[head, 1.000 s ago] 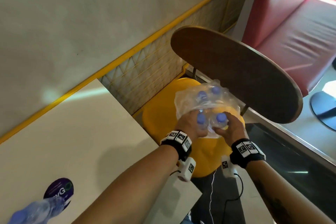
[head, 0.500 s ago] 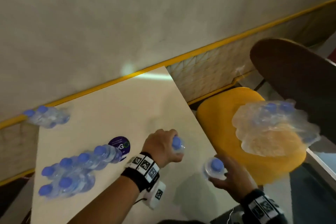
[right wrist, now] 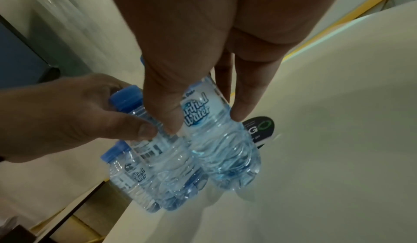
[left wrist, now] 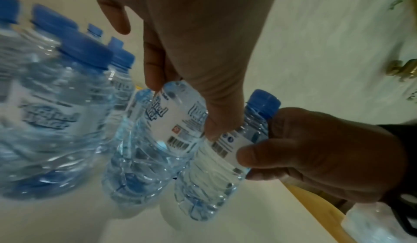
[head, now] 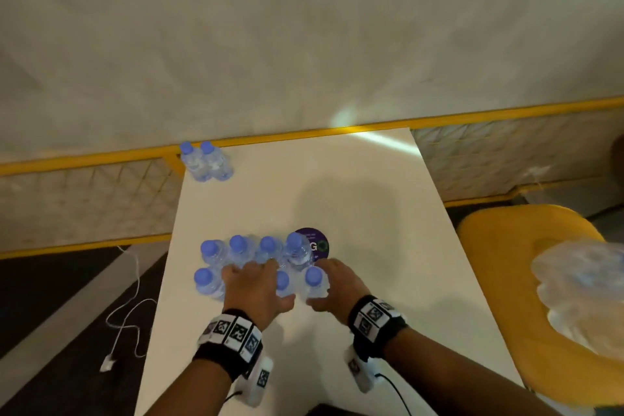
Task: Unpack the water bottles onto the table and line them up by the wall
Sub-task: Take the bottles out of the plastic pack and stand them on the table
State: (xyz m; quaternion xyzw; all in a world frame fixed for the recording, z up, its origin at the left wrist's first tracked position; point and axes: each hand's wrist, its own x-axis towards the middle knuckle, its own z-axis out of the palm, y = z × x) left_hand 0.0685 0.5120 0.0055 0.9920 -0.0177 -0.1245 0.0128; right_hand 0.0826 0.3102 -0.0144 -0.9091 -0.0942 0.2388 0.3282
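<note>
Head looks down; wrists closely share bottles (head: 282,282).

Both forearms are bare, with no sleeves in the head view. The left wrist wears a black band (head: 229,344) ringed with white square tags printed in black coded patterns. Under it hangs a small white camera unit (head: 259,378) carrying one more such tag, a thin dark cable running from it. The right wrist has a matching tagged black band (head: 376,322) and a white unit (head: 360,369) with a black cable (head: 396,392).
</note>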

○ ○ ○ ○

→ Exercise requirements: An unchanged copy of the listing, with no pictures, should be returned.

→ Answer box:
[head, 1.000 s ago] 
[head, 0.500 s ago] 
[right wrist, now] 
[left wrist, now] 
[head, now] 
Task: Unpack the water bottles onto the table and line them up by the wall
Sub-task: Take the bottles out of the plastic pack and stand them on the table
State: (xyz m; quaternion xyzw; all in a world frame fixed for the recording, z up, its origin at the left wrist's first tracked position; point and axes: each hand's wrist, its own x-axis towards the middle knuckle, its own z-axis out of the palm, y = z × x) left_hand 0.0685 0.5120 0.0055 0.9920 -0.0177 -0.1245 0.0128; right_hand 0.0826 0.3102 -0.0144 -0.9091 -0.0942 0.2388 0.3282
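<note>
Head looks down; wrists closely share bottles (head: 282,282).

Both forearms are bare, with no sleeves in the head view. The left wrist wears a black band (head: 229,344) ringed with white square tags printed in black coded patterns. Under it hangs a small white camera unit (head: 259,378) carrying one more such tag, a thin dark cable running from it. The right wrist has a matching tagged black band (head: 376,322) and a white unit (head: 360,369) with a black cable (head: 396,392).
</note>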

The exercise requires no additional output.